Negative space is the area around and between the main forms or subjects in a composition. It matters because negative space is not empty , it is a shaped area that contributes actively to how a composition reads. Well-designed negative space supports and enhances the positive forms; poorly designed negative space creates awkward visual tension. Artists who consciously design both positive and negative areas produce more resolved compositions.
What is figure-ground in visual art?
Figure-ground refers to the visual relationship between the primary subject (the figure) and the surrounding area (the ground). In most compositions the figure and ground are clearly distinct, but in ambiguous figure-ground compositions , like the Rubin vase , the two are designed to flip perceptually, so the viewer can read either as the primary subject. Understanding figure-ground helps artists control how strongly the positive forms stand out from their surroundings.
How can negative space be used to create a new visual perception?

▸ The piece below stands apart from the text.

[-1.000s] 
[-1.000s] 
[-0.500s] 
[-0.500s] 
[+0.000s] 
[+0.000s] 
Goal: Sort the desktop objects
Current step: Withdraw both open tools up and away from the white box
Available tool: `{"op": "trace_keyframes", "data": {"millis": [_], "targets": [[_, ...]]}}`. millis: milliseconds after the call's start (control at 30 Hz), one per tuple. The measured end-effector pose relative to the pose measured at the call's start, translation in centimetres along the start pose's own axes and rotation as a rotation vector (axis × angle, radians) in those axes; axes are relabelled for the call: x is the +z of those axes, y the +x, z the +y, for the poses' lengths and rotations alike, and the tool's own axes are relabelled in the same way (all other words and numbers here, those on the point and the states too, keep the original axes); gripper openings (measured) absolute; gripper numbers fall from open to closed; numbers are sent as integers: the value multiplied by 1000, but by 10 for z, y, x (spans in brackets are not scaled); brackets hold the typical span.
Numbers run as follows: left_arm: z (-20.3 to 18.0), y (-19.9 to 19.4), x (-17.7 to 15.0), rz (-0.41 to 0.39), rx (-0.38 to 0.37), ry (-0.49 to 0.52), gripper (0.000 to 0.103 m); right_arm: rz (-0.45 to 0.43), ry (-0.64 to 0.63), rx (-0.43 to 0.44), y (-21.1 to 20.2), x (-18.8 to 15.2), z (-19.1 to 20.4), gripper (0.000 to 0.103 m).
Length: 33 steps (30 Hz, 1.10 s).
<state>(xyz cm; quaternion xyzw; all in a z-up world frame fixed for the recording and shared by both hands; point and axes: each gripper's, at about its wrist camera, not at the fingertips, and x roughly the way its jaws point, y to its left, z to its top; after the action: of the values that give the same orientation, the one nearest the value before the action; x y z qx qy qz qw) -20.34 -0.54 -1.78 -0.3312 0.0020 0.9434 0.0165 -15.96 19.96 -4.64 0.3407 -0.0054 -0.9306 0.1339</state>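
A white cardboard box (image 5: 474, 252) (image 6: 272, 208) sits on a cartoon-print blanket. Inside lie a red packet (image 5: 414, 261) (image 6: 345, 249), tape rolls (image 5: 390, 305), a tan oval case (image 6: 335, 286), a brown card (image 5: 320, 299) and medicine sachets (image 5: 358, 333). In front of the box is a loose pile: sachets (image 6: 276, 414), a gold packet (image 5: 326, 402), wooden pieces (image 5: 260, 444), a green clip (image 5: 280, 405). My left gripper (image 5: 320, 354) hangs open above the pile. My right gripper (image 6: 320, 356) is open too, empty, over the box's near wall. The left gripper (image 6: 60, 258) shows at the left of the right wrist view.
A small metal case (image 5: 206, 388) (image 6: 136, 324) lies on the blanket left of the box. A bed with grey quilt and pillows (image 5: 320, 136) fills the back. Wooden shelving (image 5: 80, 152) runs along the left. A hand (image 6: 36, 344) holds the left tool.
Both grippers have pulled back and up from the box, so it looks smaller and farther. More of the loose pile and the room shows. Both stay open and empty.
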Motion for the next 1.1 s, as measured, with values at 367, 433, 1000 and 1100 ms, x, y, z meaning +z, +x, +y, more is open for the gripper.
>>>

When negative space is shaped deliberately , given interesting contours, proportions, or patterns , it becomes a visual element in its own right, not just backdrop. Ambiguous figure-ground compositions exploit this by designing both positive and negative shapes to be equally compelling, so the viewer's perception alternates between the two. Notan design and interlocking pattern work are practical exercises for developing this bilateral spatial thinking.
Why does drawing only the negative space help students learn about composition?
Drawing only the negative space forces a perceptual shift that is difficult to achieve through description alone. When students must attend to the shapes between and around objects rather than the objects themselves, they develop the ability to see and evaluate the whole composition rather than focusing only on the subject. This perceptual habit , reading every area of the composition as a shaped, designed element , is one of the most transferable skills in the visual arts curriculum.